= List of Magical Girl Lyrical Nanoha characters =

The following list introduces the characters of the Magical Girl Lyrical Nanoha in Main and Movie Timeline.

==Protagonists==
===Nanoha Series===

Nanoha Takamachi, 9 years

- Nanoha Takamachi (高町 なのは, Takamachi Nanoha)

 Nanoha is an ordinary nine year old girl that answered a call of help from an injured ferret.
- Fate Testarossa (フェイト・テスタロッサ, Feito Tesutarossa)

 A mysterious blonde haired magical girl, that Nanoha encounters in her search for the Jewel Seeds, referred to by Nanoha as having "sad, lonely eyes". In the series, she surprises her by being another magical girl just like Nanoha. Her surname is derived from the Ferrari Testarossa.
- Hayate Yagami (八神 はやて, Yagami Hayate)

 Hayate is an orphan who uses a wheelchair, who in the series is under the care of the Wolkenritter (German for Cloud-knights), though they kept their battles from her. She is aware that the completion of the Book of Darkness will grant her vast power, but does not want to obtain it at the expense of the lives of others.

===Vivid Series===
- Vivio Takamachi (高町 ヴィヴィオ, Takamachi Vivio)

 A main protagonist of Magical Girl Lyrical Nanoha ViVid. In Striker S, she was found with a relic and rescued by Caro and Erio. She and Nanoha became fond of each other. Later in the series Nanoha has taken her in and Fate helps take care of her. Named after the Subaru Vivio.
- Einhart Stratos (アインハルト・ストラトス, Ainharuto Sutoratosu)

 A user of Kaiser Arts that had given herself the name of the previous Sankt Kaiser, Heidi E. S. Ingvalt (ハイデイ・E・S・イングヴアルト, Haidei E S Inguvaruto). She picked street fights in order to prove that Hegemon's strength is the greatest of all Belkan warriors. Like Vivio, she has heterochromia and possesses both a child form and an adult form. Her surname is derived from the Lancia Stratos.
- Fuuka Reventon (フーカ・レヴェントン, Fūka Reventon)

 A main protagonist of ViVid Strike!. A childhood best friend of Rinne from the orphanage where the two of them grew up together. After she is apprenticed by Einhart, she becomes more calm and relaxed but still wants to get stronger so she can fight alongside Rinne. Nevertheless, Fuka is gracious towards her fighting skilled seniors despite some of them being a few years younger than her. Her surname is derived from the Lamborghini Reventon.
- Rinne Berlinetta (リンネ・ベルリネッタ, Rinne Berurinetta)

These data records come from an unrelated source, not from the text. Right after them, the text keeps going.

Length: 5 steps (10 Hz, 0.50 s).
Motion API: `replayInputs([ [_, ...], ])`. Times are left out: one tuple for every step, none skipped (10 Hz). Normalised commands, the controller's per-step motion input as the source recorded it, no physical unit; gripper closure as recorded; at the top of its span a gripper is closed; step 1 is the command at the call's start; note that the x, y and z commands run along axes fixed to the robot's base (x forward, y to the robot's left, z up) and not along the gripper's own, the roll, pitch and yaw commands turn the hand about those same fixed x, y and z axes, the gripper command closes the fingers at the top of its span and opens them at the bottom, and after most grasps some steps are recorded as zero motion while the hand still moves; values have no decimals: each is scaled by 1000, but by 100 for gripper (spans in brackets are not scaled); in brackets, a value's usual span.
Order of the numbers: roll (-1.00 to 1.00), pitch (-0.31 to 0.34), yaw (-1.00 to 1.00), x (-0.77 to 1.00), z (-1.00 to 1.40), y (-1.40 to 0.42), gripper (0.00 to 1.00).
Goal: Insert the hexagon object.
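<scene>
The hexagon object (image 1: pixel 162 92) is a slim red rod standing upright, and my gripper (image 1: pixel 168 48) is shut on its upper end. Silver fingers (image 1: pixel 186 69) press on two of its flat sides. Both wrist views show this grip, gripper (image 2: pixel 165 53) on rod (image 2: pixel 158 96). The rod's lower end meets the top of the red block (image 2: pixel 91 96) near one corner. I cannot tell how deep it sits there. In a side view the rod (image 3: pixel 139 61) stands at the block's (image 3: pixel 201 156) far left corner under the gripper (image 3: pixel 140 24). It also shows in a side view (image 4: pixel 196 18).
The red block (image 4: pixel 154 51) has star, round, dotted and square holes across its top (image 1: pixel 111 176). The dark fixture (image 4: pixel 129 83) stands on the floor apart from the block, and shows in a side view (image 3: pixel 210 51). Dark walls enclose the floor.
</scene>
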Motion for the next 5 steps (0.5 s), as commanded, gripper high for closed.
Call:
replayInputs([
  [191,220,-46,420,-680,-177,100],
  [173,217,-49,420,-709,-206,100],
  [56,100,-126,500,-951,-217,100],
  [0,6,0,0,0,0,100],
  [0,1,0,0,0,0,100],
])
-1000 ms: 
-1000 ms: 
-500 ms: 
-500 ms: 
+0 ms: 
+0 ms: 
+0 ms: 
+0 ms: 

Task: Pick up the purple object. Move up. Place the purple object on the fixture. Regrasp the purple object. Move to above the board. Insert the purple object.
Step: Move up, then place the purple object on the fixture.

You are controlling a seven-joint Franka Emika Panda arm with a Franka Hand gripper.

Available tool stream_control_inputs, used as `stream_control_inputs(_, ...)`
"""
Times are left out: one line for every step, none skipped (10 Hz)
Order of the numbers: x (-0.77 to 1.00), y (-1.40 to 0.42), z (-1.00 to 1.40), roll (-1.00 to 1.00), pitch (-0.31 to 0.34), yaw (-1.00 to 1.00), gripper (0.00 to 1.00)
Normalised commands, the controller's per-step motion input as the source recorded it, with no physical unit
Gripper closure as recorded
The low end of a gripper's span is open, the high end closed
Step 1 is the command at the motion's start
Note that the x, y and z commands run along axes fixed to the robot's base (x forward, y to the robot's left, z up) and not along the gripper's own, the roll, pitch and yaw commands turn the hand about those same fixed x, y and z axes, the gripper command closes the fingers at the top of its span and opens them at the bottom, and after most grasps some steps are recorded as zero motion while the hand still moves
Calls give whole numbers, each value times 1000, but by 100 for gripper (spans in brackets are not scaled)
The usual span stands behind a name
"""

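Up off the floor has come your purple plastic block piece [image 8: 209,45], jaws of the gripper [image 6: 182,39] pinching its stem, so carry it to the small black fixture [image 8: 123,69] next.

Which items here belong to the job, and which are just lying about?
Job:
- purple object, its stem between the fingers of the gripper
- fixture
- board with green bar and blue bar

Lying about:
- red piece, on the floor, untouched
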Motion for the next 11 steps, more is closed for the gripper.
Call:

 A student at Bulgheroni Academy. She was adopted by the Berlinetta family after she was orphaned for unknown reasons; Rinne and her friend Fuka stayed at the same orphanage during their childhood, which is also the place where they spent the first years of their lives at.

===Force Series===
- Thoma Avenir (トーマ・アヴェニール, Tōma Avenīru)

 A male protagonist of Magical Record Lyrical Nanoha Force. A freelance archaeologist from the planet Vaizen, who travels various places with his camera device, Steed. His surname is derived from the Nissan Avenir.
- Lily-Strosek (リリィ・シュトロゼック, Ririi Shutorozekku)

 A female protagonist of Magical Record Lyrical Nanoha Force. A mysterious girl discovered by Thoma in a facility on the world of Ruwella.